O comércio de Belo Horizonte iniciou o ano com medidas de restrições no funcionamento, com o intuito de conter a disseminação do novo coronavírus (Covid-19). Com isso, empresários e consumidores precisaram novamente se readaptar. O resultado desse período de fechamento pode ser constatado em dois indicadores de pesquisas realizadas pela Fecomércio MG. O primeiro deles, o Índice de Confiança do Empresário do Comércio (Icec), que registrou, em janeiro, a primeira queda, após seis altas consecutivas, atingindo 95,1 pontos. O segundo, pelo Índice de Confiança das Famílias (ICF), que registrou uma oscilação positiva, alcançando 73,9 pontos.

Elaboradas pela Federação, com dados da Confederação Nacional do Comércio de Bens, Serviços e Turismo (CNC), as pesquisas mensuram fatores decisivos para o setor terciário. O Icec reflete as perspectivas em relação ao futuro da economia, do comércio e das empresas, antecedendo aos resultados nas lojas. Além de servir como referência para decisões relativas ao desenvolvimento local, ele subsidia os empresários em investimentos e na geração de novos empregos.

Já o ICF é capaz de medir, com precisão, a avaliação que os consumidores fazem, mês a mês, sobre aspectos relacionados à condição de vida de sua família. Entre esses fatores estão a capacidade e a qualidade de consumo atuais e de curto prazo, o nível de renda doméstico e a segurança no emprego. No entanto, ambos os índices permanecem abaixo do nível de satisfação, ficando abaixo dos 100 pontos, fronteira que sinaliza o otimismo do empresário e do consumidor.

Na avaliação de janeiro, o crescimento do ICF foi influenciado pelos os itens que compõem o indicador: emprego atual (98,9 pontos em dezembro para 99,9 em janeiro); renda atual (84,7 para 84,9); acesso ao crédito (72,7 para 74,0); nível de consumo (49,8 para 51,9); perspectiva de consumo (70,8 para 74,1); e consumo de bens duráveis (33,3 para 36,6). O único subindicador que registrou queda na passagem de dezembro para janeiro foi de perspectiva profissional (de 99,3 para 96,0).

Fechamento do comércio impacta confiança do empresário

Em meio as medidas de restrição, estipuladas pela Prefeitura de Belo Horizonte, os subindicadores do Icec registram quedas, refletindo na confiança do empresário.
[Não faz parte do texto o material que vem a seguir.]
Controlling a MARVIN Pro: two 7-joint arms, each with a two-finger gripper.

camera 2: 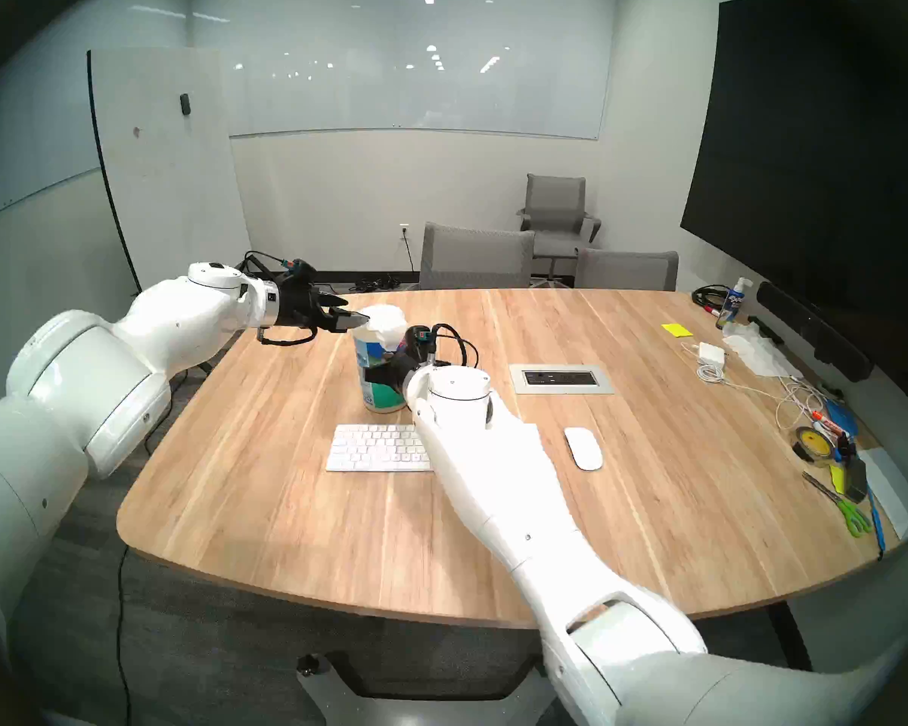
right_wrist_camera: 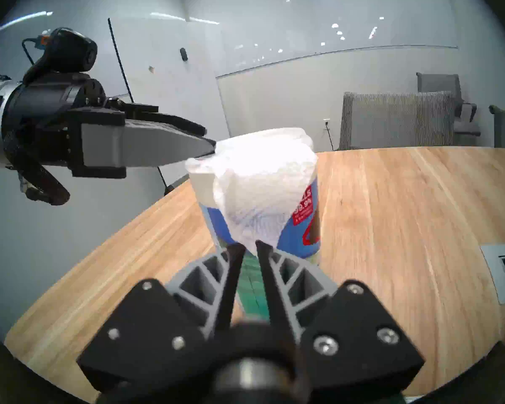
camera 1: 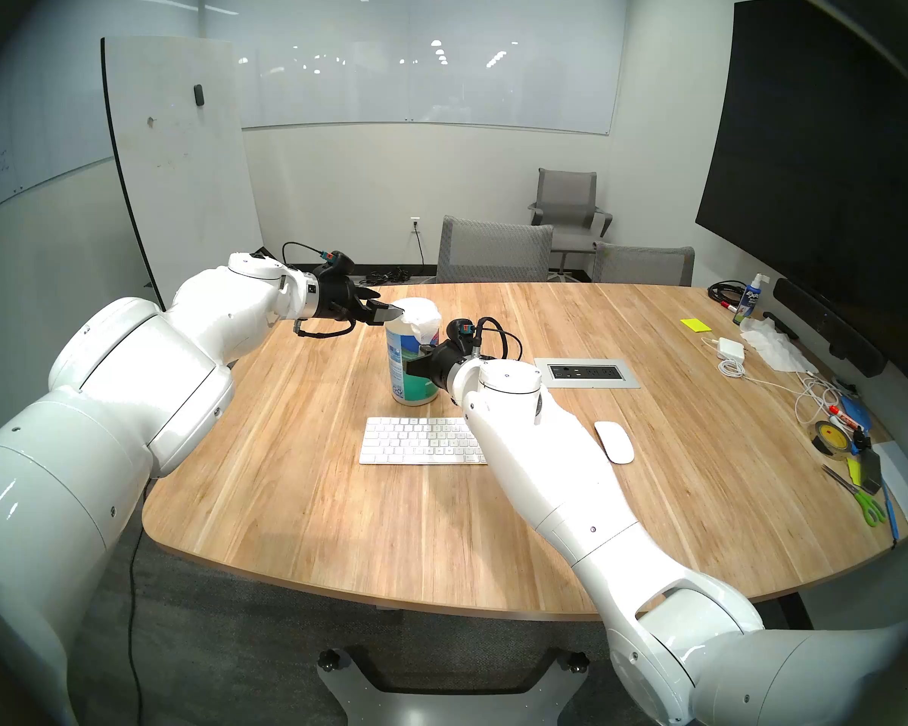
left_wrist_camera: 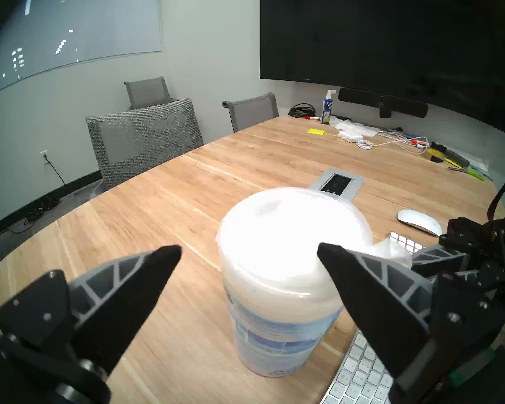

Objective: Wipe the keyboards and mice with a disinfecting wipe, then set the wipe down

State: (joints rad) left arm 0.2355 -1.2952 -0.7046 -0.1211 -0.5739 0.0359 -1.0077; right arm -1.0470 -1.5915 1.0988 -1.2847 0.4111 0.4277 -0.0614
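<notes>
Right gripper (right_wrist_camera: 250,246) fills the bottom of its wrist view, fingers nearly together, pinching the hanging tail of the white wipe (right_wrist_camera: 260,184) that drapes over the top of the wipe canister (camera 1: 410,366). Canister stands upright mid-table, just beyond the keyboard (camera 1: 418,441). Left gripper (left_wrist_camera: 248,254) hovers level at the canister's top rim, jaws spread wide, gripping nothing; one fingertip (right_wrist_camera: 207,148) sits right at the lid edge, whether it touches is unclear.

Keyboard lies flat, its right end hidden under the right arm. Mouse (camera 1: 613,441) sits to its right, well apart from it, with bare wood all round.

Table (camera 1: 310,526) near edge and left half are open, wide room in front of the keyboard. Power outlet panel (camera 1: 587,372) is flush in the top, beyond the mouse. Clutter hugs the right edge: cables and charger (camera 1: 735,355), tape roll (camera 1: 829,437), scissors (camera 1: 860,499), spray bottle (camera 1: 750,298).
</notes>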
O Índice de Condições Atuais do Empresário do Comércio (Icaec) – que avalia a evolução da conjuntura econômica do país, do setor e das empresas – registrou 72,5 pontos, em janeiro, contra 79,2, em dezembro.
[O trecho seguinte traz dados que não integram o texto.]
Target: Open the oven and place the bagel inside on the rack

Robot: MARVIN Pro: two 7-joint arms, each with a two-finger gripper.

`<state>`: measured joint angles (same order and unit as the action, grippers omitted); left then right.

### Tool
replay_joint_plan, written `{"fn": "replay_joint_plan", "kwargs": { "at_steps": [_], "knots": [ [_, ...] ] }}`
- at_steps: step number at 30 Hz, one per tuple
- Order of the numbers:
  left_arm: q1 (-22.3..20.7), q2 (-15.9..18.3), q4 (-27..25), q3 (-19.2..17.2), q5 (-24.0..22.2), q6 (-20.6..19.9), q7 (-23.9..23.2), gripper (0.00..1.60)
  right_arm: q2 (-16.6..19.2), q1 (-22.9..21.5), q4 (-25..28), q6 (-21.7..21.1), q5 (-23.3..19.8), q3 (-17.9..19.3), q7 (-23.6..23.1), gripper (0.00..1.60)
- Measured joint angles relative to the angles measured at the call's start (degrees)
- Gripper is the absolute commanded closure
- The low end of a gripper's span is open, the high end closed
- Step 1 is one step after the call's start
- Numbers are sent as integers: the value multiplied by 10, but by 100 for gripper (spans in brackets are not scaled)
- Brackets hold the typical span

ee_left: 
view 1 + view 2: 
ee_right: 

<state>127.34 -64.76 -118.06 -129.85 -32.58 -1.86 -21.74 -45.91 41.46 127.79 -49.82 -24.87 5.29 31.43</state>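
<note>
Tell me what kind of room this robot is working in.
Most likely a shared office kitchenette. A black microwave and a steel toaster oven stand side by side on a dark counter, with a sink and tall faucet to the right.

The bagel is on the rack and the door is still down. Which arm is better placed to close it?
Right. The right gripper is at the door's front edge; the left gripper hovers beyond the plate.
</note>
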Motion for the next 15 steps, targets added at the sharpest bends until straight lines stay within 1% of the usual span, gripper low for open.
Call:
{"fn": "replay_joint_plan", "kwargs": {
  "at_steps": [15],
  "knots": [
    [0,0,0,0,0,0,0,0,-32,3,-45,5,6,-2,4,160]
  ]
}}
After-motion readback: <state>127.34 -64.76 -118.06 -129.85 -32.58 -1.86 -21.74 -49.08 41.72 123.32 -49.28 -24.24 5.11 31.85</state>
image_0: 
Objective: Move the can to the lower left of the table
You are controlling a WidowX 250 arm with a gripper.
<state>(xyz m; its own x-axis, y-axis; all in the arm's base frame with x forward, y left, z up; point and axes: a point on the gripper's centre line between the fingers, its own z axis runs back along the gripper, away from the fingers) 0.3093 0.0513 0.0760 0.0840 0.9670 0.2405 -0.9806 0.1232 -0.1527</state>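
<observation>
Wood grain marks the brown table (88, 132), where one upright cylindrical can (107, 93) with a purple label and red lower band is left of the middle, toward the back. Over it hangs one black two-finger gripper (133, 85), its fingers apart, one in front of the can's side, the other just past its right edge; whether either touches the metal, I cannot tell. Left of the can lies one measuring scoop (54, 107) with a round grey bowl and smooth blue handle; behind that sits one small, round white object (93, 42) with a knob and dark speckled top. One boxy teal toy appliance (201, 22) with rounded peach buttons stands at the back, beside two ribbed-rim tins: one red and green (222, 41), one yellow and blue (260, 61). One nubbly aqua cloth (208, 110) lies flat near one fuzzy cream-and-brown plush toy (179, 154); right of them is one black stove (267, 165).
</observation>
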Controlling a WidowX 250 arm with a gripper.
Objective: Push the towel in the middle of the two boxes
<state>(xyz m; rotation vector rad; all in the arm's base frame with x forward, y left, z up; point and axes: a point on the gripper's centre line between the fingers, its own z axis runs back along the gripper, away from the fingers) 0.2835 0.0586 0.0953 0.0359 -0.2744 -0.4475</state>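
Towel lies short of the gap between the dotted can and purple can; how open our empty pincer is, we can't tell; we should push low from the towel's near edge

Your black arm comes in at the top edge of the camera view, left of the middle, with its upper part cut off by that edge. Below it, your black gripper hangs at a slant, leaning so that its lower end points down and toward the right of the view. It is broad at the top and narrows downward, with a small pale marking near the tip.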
Já o Índice de Expectativa do Empresário do Comércio (Ieec), que sinaliza as impressões do setor em relação aos próximos meses, queda de 11,5 p.p., atingindo 126,1 pontos. O outro subíndice que registrou retração foi o Índice de Investimento do Empresário do Comércio (Iiec) – que retrata os planos de melhoria na loja, de ampliação de estoques e do quadro de funcionários. Ele atingiu 86,6 pontos, frente aos 90,1 do mês anterior.